Columna publicada el 20.12.19 en La Tercera.

“Los últimos zares” es uno de los recientes éxitos de Netflix. La serie aborda el reinado de Nicolás II y Alejandra, quienes en una seguidilla de malas decisiones llevaron a la debacle a los Romanov y al Imperio Ruso. Aunque ha sido criticada por algunas licencias propias de la ficción, la historia se cuenta con bastante minuciosidad. En un doloroso paralelo, y a más de un siglo de los sucesos, nos puede enseñar qué cosas no hacer con una nación en crisis.

La historia de Nicolás y Alejandra tenía todo para ser un cuento de hadas. Apuestos, ricos y nobles, conducían un país que, con sus contradicciones, tenía poder militar, recursos naturales y una sólida tradición nacional. Sin embargo, la ineptitud política del zar, su falta de carácter para imponerse y, sobre todo, su confianza ciega en malos consejeros, lo hicieron tomar decisiones equivocadas por años. El error de embarcarse en una guerra con Japón, seguir con celebraciones el día de su asunción a pesar de las muertes de miles de campesinos aplastados por las multitudes, o no estar en San Petersburgo cuando explotó la crisis, llevaron al régimen y al zar a perder poco a poco su autoridad y a dejar un vacío de poder. Cualquier paralelo con retóricas de guerra, cambios de gabinete llenos de aplausos o estar comiendo pizza en medio del estallido no pareciera ser pura casualidad.

Volviendo a Rusia: acusado como uno de los grandes responsables de la crisis, Rasputín, un sacerdote con supuestos poderes curativos, se hizo cargo del enfermo primogénito y heredero al trono, Aleksei. Gracias a su carisma y encanto, se transformó en confidente de los zares y, lamentablemente, en quien concentraba las decisiones políticas relevantes.
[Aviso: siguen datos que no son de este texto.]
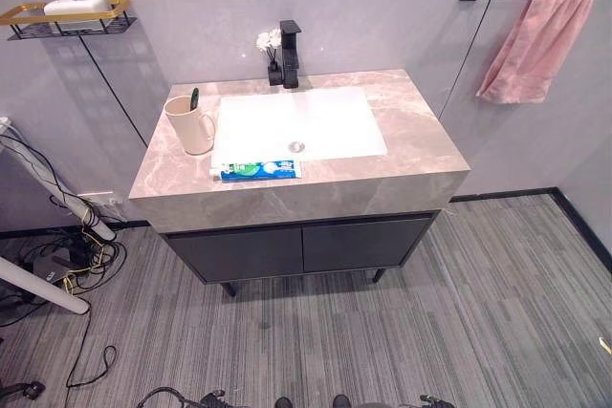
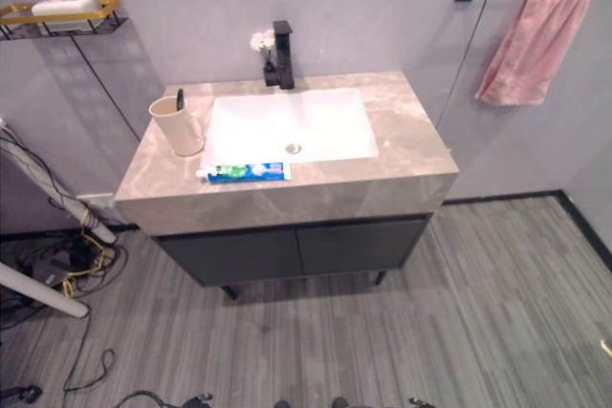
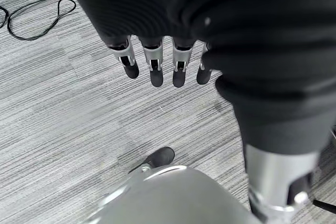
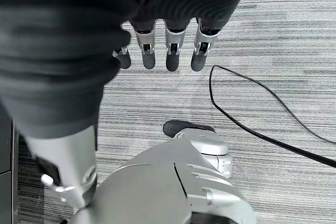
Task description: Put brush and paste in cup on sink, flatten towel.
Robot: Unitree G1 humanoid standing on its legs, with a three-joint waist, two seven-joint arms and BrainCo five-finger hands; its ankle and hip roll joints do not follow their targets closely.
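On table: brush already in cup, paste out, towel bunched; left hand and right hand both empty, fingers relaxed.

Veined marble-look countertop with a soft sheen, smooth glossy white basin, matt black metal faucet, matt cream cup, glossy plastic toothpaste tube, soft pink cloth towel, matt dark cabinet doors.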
Las múltiples habilidades del monje, sin embargo, no eran lo que necesitaba el imperio en esos tiempos de crisis (como cuando se necesita más política y menos ortodoxias económicas de la Guerra Fría). Por el contrario, la gran Rusia necesitaba observación, un horizonte para la acción y un ajuste entre su pueblo y sus instituciones. Muchos intentaron deliberar con Nicolás II: políticos profesionales, asesores militares y familiares. Todos tenían noción de cuán poco tiempo quedaba y cómo, a medida que la crisis avanzaba, más difícil sería salir de ella. Todos ellos encontraron en Rasputín una pared inexpugnable, y en el zar una tozudez y ceguera que terminó costando caro. El fin de Rasputín llegó cuando la nobleza, desesperada, conjuró en su contra y lo asesinó brutalmente.

Los paralelos no siempre sirven para evaluar una crisis, pues cada situación histórica es única e incomparable. Sin embargo, “Los últimos zares” dejan clara una cosa: en momentos así se necesita lucidez política para salir airosos. Un gobierno, si quiere preservar el orden que le han confiado, debe ser fiel a ciertos principios e instituciones, no a lealtades mal entendidas. No importan aquí los años de trabajo en conjunto, sino el cuidado de una democracia que se desgasta a pasos agigantados.